Trades lose money because of the following:
- Understanding the market
Many traders make the mistake of thinking that they can beat the forex market and make a significant profit with little capital. These traders may be aggressive, go against trends, and lose money. Instead, they should understand the market and try to make money from well-defined trends.
- Low capital
Usually, traders start forex trading to make quick money or get rid of debt. Forex marketers often encourage these traders to trade with high leverage and use larger sizes of lots to make more significant returns, using small initial capital. In the short term, a forex trader may get the high returns he seeks. However, since the risk is very high due to the higher leverage and less capital, traders often become emotional and time their trades at the worst possible time, making a loss. Hence, forex traders should have at least $1000 before trading; they will likely lose.
- She is managing risk.
Like in life, risk management is essential if a forex trader wishes to survive. Skilled traders can lose their capital if they do not manage risk. The trader should focus on protecting his capital before making a profit. Once the wealth is depleted, the forex trader’s ability to make a profit will be reduced. A recommended risk management practice involves placing stop-loss orders after the forex trader has made a reasonable amount of profit. The lot sizes should be small compared to the capital in the account, and the trader should exit trades that are not viable.
Please read more about this table below in our article about trading risk and risk management:
- Being greedy
Some forex traders want to make the maximum profit possible from every move in the market. Traders who wait for the last pip before the rate change reverses may hold their positions too long and lose profitable trade. Hence, the trader should be happy with a reasonable profit and not wait daily to maximize his profit. It is possible to profit by trading forex daily, so traders should not be greedy.
- Trading without plan
Traders often find that the trade they have chosen is not immediately profitable, so they close the trade and reverse it, only to see that their market is moving in the opposite direction. The trader will regret his decision. Choosing a specific direction for trade and being patient is essential. Switching trades based on short-term trends will result in the depletion of the capital invested.
- Predicting the top or bottom
Many new forex traders try to predict the turning point for forex pairs, often going against the market trends. They may add more funds to the trade and make a more significant loss than predicted. Though it is not worth boasting about, trading based on market trends is safer. If traders wish to pick the bottom, they should choose the bottom of the uptrend. Similarly, if they want to trade at a peak, they should trade when the market moves up, not down.

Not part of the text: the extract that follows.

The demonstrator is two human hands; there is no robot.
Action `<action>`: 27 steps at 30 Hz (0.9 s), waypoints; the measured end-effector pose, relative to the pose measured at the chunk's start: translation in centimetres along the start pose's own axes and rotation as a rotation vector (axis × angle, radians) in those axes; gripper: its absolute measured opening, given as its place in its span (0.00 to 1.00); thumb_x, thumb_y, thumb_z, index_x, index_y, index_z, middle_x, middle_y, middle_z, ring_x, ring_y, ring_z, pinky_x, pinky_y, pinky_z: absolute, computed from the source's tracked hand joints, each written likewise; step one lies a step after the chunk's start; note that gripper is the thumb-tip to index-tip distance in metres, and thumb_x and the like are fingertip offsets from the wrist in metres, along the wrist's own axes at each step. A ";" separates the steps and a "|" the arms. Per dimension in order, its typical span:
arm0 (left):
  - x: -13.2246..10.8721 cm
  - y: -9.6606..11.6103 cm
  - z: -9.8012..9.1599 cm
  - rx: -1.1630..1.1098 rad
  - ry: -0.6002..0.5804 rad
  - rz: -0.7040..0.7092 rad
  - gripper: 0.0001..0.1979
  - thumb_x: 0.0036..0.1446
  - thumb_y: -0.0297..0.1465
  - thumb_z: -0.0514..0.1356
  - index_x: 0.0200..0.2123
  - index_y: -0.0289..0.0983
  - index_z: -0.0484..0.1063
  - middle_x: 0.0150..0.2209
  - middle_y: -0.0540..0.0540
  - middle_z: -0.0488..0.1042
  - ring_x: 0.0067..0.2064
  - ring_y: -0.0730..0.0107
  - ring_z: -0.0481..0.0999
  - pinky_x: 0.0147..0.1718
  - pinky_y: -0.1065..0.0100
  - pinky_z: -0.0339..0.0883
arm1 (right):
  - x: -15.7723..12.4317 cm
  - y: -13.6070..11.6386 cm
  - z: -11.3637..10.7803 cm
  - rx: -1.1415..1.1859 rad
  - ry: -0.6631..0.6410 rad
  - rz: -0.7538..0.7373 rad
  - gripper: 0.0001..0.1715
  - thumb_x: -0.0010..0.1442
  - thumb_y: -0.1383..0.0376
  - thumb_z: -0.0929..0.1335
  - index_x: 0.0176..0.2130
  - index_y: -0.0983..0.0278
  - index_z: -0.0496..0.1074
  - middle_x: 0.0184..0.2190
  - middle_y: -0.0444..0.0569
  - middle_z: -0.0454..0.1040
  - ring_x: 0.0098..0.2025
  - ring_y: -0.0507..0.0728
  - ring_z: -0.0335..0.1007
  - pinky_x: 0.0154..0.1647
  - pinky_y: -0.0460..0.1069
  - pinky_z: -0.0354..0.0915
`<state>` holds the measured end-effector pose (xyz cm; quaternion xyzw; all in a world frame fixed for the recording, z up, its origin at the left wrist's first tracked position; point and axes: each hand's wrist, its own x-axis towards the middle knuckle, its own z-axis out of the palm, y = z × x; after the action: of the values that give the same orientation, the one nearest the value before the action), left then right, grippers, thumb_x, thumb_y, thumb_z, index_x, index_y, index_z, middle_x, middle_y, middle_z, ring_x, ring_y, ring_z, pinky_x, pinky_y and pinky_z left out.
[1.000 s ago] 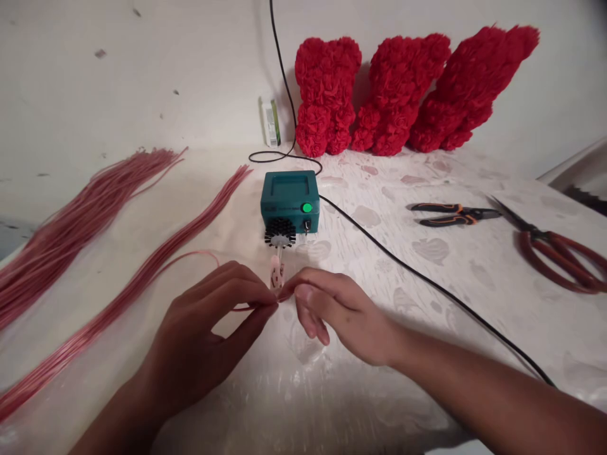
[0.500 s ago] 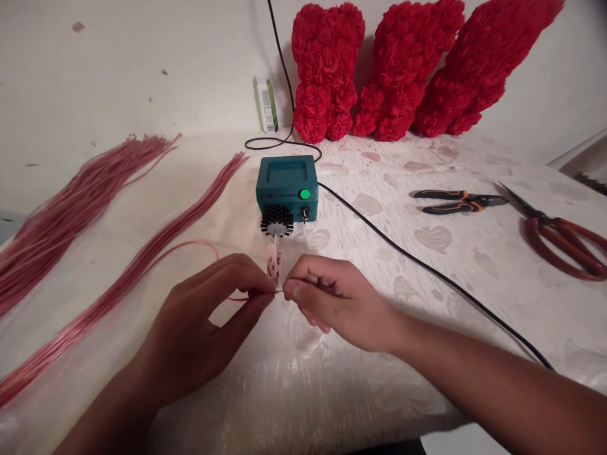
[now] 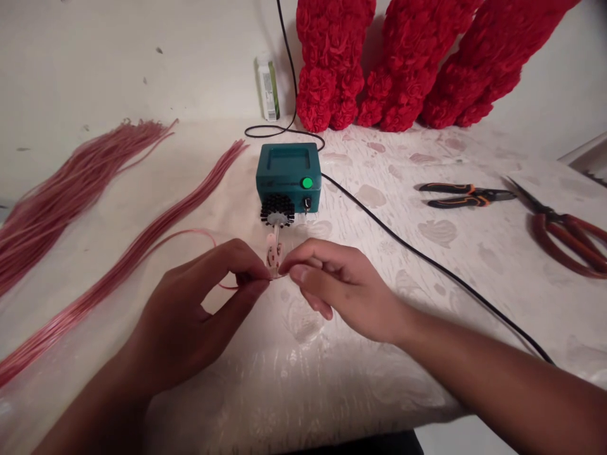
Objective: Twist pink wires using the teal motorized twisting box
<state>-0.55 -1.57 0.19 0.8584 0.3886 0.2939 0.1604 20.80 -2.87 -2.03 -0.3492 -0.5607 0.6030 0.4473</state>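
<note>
Diffuse, moderate light reaches me without harsh glare; soft shadows lie beneath my left hand and right hand on the tabletop, its front edge bowed by wide-lens distortion.

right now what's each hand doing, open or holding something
Left hand: closed, pinching a thin pink plastic strand.
Right hand: closed, thumb and fingers pinched at the same strand, which is hard to see there.

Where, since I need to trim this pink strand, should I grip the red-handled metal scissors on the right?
Grip the red looped handles of the scissors, coming from the near side with the right hand: the loops lie toward you, while the pointed metal blades aim away.
</note>
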 end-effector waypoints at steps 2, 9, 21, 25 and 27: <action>0.0 0.0 0.0 -0.004 -0.002 -0.002 0.04 0.64 0.26 0.59 0.38 0.43 0.70 0.30 0.56 0.74 0.31 0.75 0.72 0.30 0.72 0.65 | 0.0 -0.1 0.1 -0.010 0.002 -0.007 0.04 0.65 0.65 0.68 0.36 0.63 0.72 0.19 0.35 0.63 0.19 0.46 0.56 0.20 0.46 0.53; 0.0 0.3 0.0 0.008 0.000 0.013 0.04 0.62 0.27 0.60 0.39 0.42 0.70 0.30 0.56 0.72 0.30 0.77 0.71 0.31 0.73 0.66 | -0.2 0.0 0.2 -0.054 0.028 0.005 0.06 0.64 0.64 0.69 0.33 0.62 0.71 0.20 0.36 0.64 0.20 0.46 0.56 0.21 0.45 0.53; 0.5 0.7 0.2 -0.050 0.019 0.145 0.05 0.62 0.24 0.62 0.38 0.40 0.72 0.28 0.57 0.69 0.25 0.82 0.67 0.24 0.76 0.62 | -0.4 0.1 0.4 -0.062 0.013 0.010 0.03 0.62 0.67 0.70 0.34 0.63 0.72 0.21 0.37 0.60 0.22 0.46 0.54 0.20 0.44 0.51; 0.5 0.9 0.1 -0.035 0.002 0.142 0.05 0.61 0.23 0.61 0.38 0.39 0.72 0.28 0.57 0.69 0.25 0.83 0.67 0.25 0.78 0.62 | -0.3 0.2 0.4 -0.072 0.008 -0.014 0.03 0.61 0.67 0.70 0.34 0.63 0.72 0.21 0.36 0.59 0.22 0.46 0.53 0.20 0.43 0.50; 0.3 0.9 0.1 -0.016 -0.020 0.121 0.06 0.61 0.23 0.60 0.37 0.40 0.72 0.28 0.57 0.69 0.26 0.83 0.67 0.26 0.78 0.61 | -0.4 0.3 0.4 -0.066 -0.007 -0.029 0.04 0.61 0.68 0.70 0.33 0.64 0.71 0.21 0.36 0.59 0.22 0.45 0.52 0.20 0.43 0.49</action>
<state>0.21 -1.89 0.67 0.8820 0.3318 0.2974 0.1532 20.57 -3.36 -2.27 -0.3535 -0.5867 0.5790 0.4421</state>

- Refusing to accept mistakes
Though most people always want to be correct, forex traders should accept that they made a trading mistake and continue to waste resources. This could deplete the balance in the Forex account. It is always better to assume that the trade was a mistake, close it, and look for the next profit opportunity.
- Purchasing forex trading systems
Many forex trading systems are advertised extensively online, promising huge profits. Some traders make the mistake of investing money in these automated systems and yet make losses. New forex traders should understand that there are no automated systems for profit trading in forex; each trader should develop their method and strategy after understanding the forex market.
How much do currency traders make a year?
Currency traders who work in trading companies earn an average of 77K annually, based on the U.S. Bureau of Labor Statistics. However, a currency trader’s salary depends on how extensive his managed portfolio is. Based on the managed portfolio, the best traders earn an average of 20% annual return.